Monitoring And Alerting
Metrics Endpoint
Beyond the Console Metrics page, additional metrics are accessible through the metrics endpoint in Prometheus/OpenMetrics format. This format is compatible with monitoring/alerting tools such as Prometheus, Datadog and AWS Cloudwatch (among many others).
$ curl https://$ROCKSET_SERVER/v1/orgs/self/metrics -u {API key}:
# HELP rockset_collections Number of collections.
# TYPE rockset_collections gauge
rockset_collections{virtual_instance_id="30",workspace_name="commons",} 20.0
rockset_collections{virtual_instance_id="30",workspace_name="myWorkspace",} 2.0
rockset_collections{virtual_instance_id="30",workspace_name="myOtherWorkspace",} 1.0
# HELP rockset_collection_size_bytes Collection size in bytes.

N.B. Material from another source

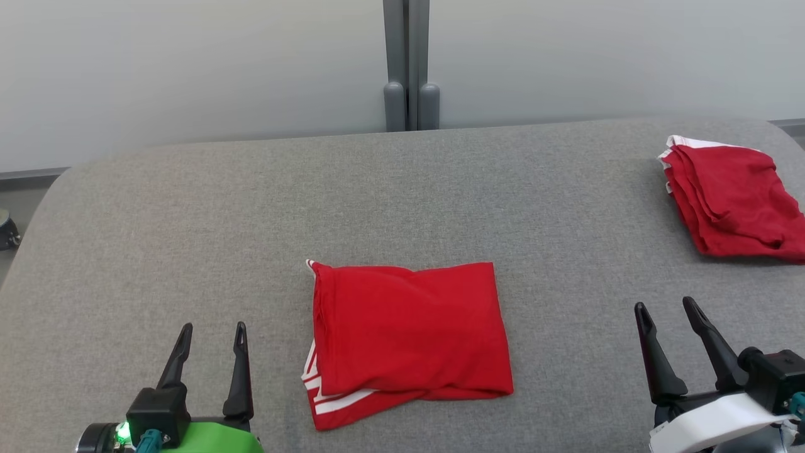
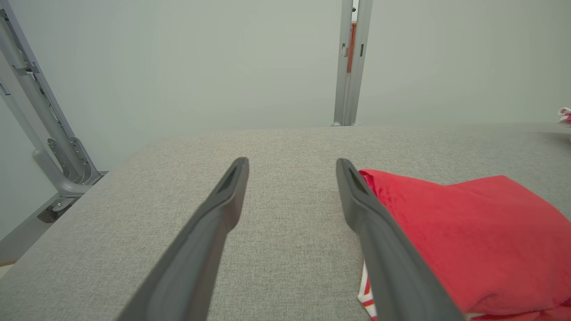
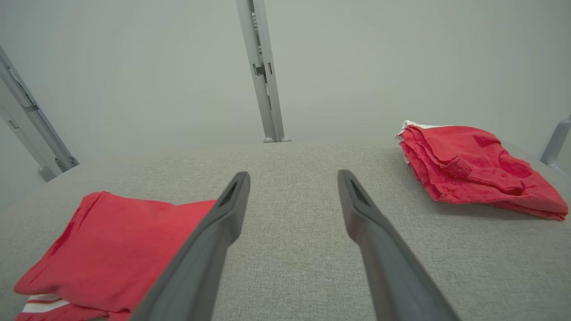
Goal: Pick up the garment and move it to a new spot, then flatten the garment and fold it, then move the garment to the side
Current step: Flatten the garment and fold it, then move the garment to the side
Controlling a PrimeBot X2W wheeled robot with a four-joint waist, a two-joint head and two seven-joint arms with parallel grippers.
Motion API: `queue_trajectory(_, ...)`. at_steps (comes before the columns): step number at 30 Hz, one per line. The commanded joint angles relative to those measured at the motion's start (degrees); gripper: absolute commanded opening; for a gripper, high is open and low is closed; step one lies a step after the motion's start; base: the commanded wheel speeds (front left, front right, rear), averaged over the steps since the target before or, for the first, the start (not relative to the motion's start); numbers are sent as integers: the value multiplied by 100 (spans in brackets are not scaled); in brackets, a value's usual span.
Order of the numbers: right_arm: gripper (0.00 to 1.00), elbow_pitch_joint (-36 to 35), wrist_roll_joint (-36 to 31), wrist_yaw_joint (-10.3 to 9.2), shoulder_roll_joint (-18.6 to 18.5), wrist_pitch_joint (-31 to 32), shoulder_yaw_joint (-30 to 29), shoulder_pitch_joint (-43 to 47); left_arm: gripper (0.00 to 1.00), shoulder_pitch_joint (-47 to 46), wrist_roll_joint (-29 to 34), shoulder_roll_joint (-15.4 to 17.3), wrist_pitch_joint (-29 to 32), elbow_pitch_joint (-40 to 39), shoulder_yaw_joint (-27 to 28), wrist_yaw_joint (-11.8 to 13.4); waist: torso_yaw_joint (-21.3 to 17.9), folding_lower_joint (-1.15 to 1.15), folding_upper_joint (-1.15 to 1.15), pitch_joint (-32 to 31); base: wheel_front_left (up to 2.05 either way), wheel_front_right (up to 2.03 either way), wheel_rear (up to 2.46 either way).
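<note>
A red garment (image 1: pixel 409 336) with white stripes lies folded into a rough rectangle at the front middle of the grey table (image 1: pixel 251 207). In the left wrist view the garment (image 2: pixel 482 240) is on the right, in the right wrist view the garment (image 3: pixel 116 249) is at the lower left. My left gripper (image 1: pixel 212 336) stands open to the garment's left, apart from it, fingers empty. My right gripper (image 1: pixel 666 309) stands open well to its right, also empty. The same open fingers show in the wrist views: left gripper (image 2: pixel 292 165), right gripper (image 3: pixel 293 178).
A second red garment (image 1: pixel 732 198) lies folded at the table's far right edge; the right wrist view has this second garment (image 3: pixel 477 167) at upper right. A grey post (image 1: pixel 407 63) and pale wall stand behind the table. Grey frame bars (image 2: pixel 40 116) are off the left end.
</note>
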Motion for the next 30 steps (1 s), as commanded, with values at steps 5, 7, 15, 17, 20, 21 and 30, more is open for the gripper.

# TYPE rockset_collection_size_bytes gauge
rockset_collection_size_bytes{virtual_instance_id="30",workspace_name="commons",collection_name="_events",} 3.74311622E8
...
You can enable the metrics endpoint for your Virtual Instance from the Metrics tab in the Rockset Console.

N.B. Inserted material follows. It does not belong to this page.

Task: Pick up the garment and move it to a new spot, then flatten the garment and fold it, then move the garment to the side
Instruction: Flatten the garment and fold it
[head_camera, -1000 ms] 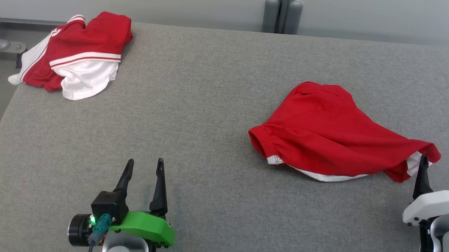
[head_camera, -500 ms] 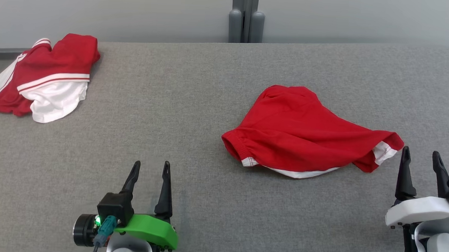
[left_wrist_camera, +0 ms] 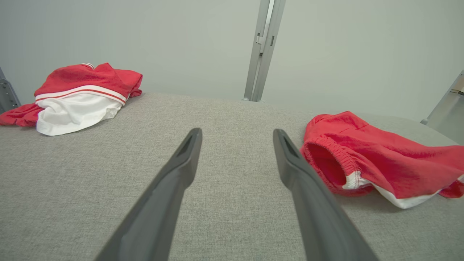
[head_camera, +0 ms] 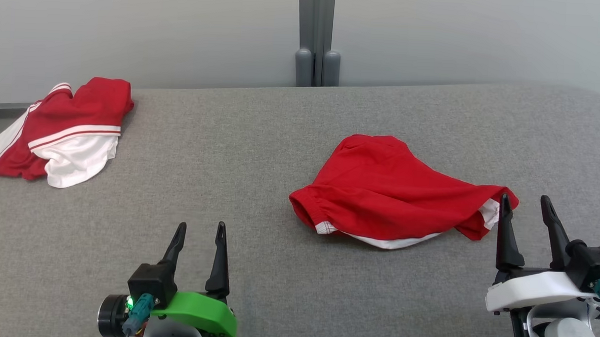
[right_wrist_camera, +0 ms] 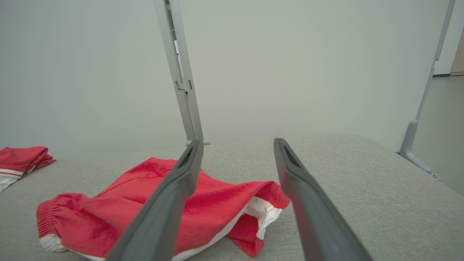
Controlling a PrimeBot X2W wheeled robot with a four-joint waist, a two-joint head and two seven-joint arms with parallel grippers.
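Head view: a crumpled red garment (head_camera: 395,193) lies right of centre on the grey desk (head_camera: 260,151), long axis left to right. The right fingers (head_camera: 505,238), spread wide and empty, stand just beside its right end; the left fingers (head_camera: 219,266), likewise spread and empty, are well apart.

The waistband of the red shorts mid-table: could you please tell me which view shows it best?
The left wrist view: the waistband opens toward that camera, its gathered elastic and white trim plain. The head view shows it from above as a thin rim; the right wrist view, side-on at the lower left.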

You can read more about the three metric types currently used here:
Some metric types (e.g. Histogram) are represented through a set of sub-items.
For example, the
rockset_query_latency_seconds
metric (a Histogram) would be represented by severalrockset_query_latency_seconds_bucket
records along with arockset_query_latency_seconds_sum
.Most monitoring clients will handle these complex types automatically on your behalf.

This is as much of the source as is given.